Back at the farm, Mrs Penruthlan is relieved to see them but when they tell her the whole story she is furious at the accusations against her husband and attacks Julian, boxing his ears. Anyone who has ever wanted to give Ju a good slap will relish this scene. Things are a bit awkward until Mr Penruthlan turns up and reveals that, far from being a baddy, he is “working with the police” – whatever that means – to catch the smugglers. Rather surprisingly for a Blyton, the contraband turns out to be illegal drugs. Now events move very quickly as it emerges that the Guv’nor, unbeknown to the rest of the Barnies, is the leader of the smugglers and Dick guesses that the booty is hidden in Clopper’s head (and that’s not a sentence you’ll often see written). The Guv’nor is locked in a shed and the police are sent for. With another fine meal the adventure is over.

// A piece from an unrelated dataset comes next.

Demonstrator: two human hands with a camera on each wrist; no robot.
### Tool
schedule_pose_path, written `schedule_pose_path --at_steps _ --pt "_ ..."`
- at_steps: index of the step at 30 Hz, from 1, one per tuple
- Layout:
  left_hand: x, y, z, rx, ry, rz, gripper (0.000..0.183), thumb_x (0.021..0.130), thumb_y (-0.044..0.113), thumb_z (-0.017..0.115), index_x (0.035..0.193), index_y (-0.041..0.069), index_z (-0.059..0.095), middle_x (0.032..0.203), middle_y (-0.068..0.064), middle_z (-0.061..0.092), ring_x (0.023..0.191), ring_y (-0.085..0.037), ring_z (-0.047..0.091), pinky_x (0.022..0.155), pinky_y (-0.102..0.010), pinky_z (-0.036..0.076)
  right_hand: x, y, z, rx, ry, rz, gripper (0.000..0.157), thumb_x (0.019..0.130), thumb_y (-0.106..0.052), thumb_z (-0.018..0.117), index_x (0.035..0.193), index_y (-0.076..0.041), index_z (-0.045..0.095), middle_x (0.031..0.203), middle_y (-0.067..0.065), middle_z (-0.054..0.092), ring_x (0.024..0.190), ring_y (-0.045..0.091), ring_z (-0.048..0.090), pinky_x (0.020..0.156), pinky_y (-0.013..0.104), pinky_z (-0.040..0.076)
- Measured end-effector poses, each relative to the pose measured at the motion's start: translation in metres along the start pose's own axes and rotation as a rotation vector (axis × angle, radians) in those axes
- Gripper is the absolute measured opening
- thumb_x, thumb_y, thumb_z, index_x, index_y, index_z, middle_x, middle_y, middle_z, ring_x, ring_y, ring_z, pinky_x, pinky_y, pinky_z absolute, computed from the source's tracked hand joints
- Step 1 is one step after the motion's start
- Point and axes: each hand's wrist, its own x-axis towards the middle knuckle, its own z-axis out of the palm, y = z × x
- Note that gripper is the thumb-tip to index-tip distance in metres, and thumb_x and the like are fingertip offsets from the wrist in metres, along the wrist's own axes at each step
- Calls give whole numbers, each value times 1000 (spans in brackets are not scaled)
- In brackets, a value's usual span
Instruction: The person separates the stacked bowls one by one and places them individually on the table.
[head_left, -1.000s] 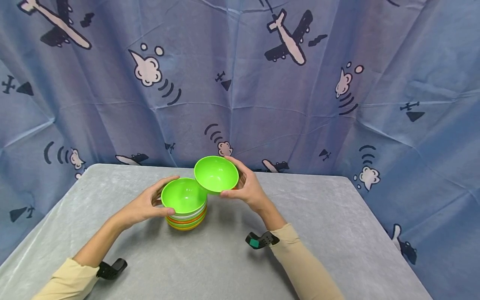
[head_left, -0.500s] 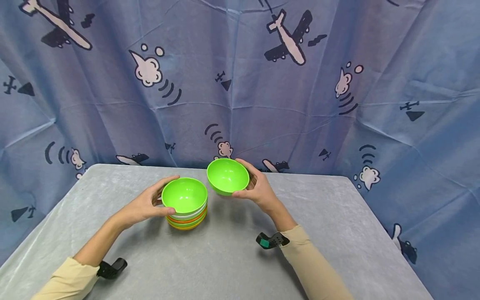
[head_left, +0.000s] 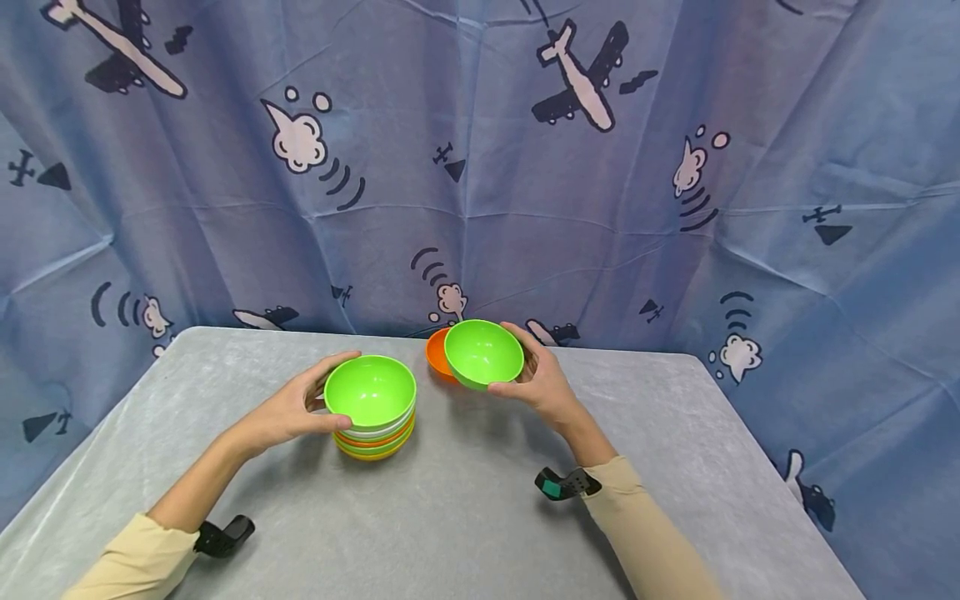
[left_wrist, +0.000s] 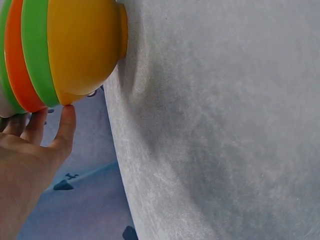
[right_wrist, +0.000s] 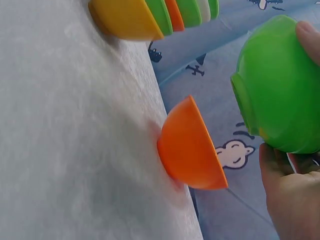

On re-reading, there are several things I don’t like about Five Go Down to the Sea. There are far too many inconsistencies or gaps in the plot, and too many loose ends. The scene when the boys take Clopper is particularly irritating but, also, why would the light only be shone on dark and stormy nights? That makes sense if the crime is wrecking, but surely for landing smuggled goods this would be the last kind of weather they would choose? Why did Mr Penruthlan not tell his wife he was working with the police and wouldn’t she notice that he kept going out all night long? And what happens to the rest of the smugglers apart from the Guv’nor? Do they go free? I hope not but we aren’t told.
On the plus side, and in contrast to Five Go Adventuring Again when it is obvious from the outset that Mr Roland is the villain, Blyton creates a fantastic about turn with Mr Penruthlan emerging as a hero. There are great evocations of the countryside, a fine farm, a classic search for a secret passage and some absolutely iconic meals. So on those grounds I think it just about remains in my top three and the clincher is Julian’s hopelessly, or perhaps shamelessly, lame attempt to claim Cornish heritage.